Intel Inside a White Box Blade System

SAN FRANCISCO, Calif. – PC customers seeking choice can get a brand name PC, such as a Dell or HP computer, or can go to a system builder that makes a machine out of standard parts. These stores have long been known as “the white box market,” or less politely as “screwdriver shops,” since the computer is built on premises.

Those custom built shops have served the small business market adequately for individual desktop and low-end server PCs, but there was never an option if a customer wanted a blade solution. For that, you had to go to the big name companies, such as HP with its c3000, a.k.a. “Shorty,” or IBM’s BladeCenter S.

Well, Intel hopes to change that with Clear Bay, a modular, all-in-one blade system design that looks just like Shorty or the BladeCenter S but made from standard parts that a reseller can build for their customers.

The Clear Bay server is based on the Modular Server Specification announced by Intel last July. It sets up a standard for blade server parts, such as compute blades, storage blades, backup blades, chassis design, power supplies and heat sinks.

Clear Bay is a 6U-high blade chassis that can support up to six two-socket Xeon server nodes, 14 2.5-inch serial-attached SCSI (SAS) hard disks, two storage-control modules, a management module and two Ethernet switch modules.

Intel believes offering a white box solution to the blade system market will help grow it, even more so than the $19.8 billion for SMB server spending this year as projected by Access Markets International Partners. “A lot of SMBs haven’t considered upgrading their systems to baldes.

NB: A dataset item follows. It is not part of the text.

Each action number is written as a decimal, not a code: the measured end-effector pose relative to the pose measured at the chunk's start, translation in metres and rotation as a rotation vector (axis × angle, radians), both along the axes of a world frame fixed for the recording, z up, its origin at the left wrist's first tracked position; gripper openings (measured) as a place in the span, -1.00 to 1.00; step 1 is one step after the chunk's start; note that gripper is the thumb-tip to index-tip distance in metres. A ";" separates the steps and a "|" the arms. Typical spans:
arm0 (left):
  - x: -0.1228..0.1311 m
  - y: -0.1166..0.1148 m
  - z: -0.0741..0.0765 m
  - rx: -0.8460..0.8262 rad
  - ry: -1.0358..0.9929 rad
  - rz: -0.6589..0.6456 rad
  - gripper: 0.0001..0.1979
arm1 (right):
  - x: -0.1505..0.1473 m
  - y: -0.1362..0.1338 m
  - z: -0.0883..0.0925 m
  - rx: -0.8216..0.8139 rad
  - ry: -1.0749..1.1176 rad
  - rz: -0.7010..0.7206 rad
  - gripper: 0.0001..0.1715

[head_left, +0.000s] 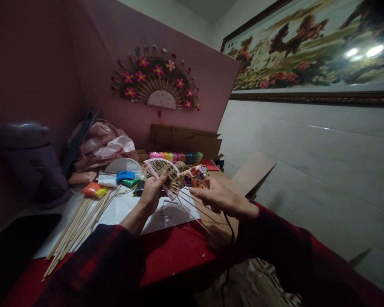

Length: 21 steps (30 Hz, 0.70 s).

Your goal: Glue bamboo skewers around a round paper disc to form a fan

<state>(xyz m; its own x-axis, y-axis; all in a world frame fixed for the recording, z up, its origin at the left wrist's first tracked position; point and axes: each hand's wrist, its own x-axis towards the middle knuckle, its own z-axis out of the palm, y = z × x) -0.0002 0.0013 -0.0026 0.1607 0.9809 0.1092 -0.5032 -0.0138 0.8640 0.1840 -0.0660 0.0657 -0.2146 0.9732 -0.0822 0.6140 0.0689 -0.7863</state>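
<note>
Pinched between the thumb and fingers of my left hand [152, 194] is a half-round cardboard piece [166, 171], pale patterned at its edge and printed with dark characters. Several thin wooden sticks [200, 205] reach from its lower edge toward the right and front. My right hand [222, 197] is closed around a colourful, floral-patterned glue gun [193, 177], with a black cord [231, 228] hanging below. The glue gun's front end is close to the cardboard piece and the stick ends; whether it touches them I cannot tell. My right fingers partly hide its handle.
Loose wooden sticks [80, 226] lie on white paper [166, 217] at the left. Coloured clay packets [94, 189], a paper plate [123, 165] and a purple flask [38, 166] stand behind. A flowered fan [158, 81] hangs on a pink panel. Cardboard [252, 175] leans right.
</note>
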 end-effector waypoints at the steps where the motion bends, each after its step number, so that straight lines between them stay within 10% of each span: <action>1: 0.000 0.000 0.000 0.000 0.001 -0.001 -0.64 | 0.000 0.000 0.000 -0.003 0.002 0.001 -0.56; 21: 0.000 0.001 0.000 0.000 -0.023 0.002 -0.66 | 0.001 -0.001 0.000 -0.007 0.044 0.001 -0.56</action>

There’s a lot of unfulfilled potential out there,” said David Brown, general manager of Intel’s channel server marketing group at a briefing here.

The resellers assembled with Intel were even more enthusiastic. “This allows companies like us to compete on equal terms with companies a lot larger than us,” said Joe Toste, vice president of sales and marketing for Equus Computer Systems, which sells systems to resellers around the country. “We expect many more server customers will be able to go after a larger marketplace now that they have this option for customers.”

In addition to the hardware, the Clear Bay systems are fully manageable via a Web interface, so the administrator doesn’t even need to be present with the hardware to manage it. Through a Web interface, servers can be brought online, taken offline, hard drives assigned to a specific server and specific applications assigned to a server.

Pricing for servers based on the Clear Bay platform will be roughly $7,200 for a basic configuration, and when fully loaded, will run around $32,000.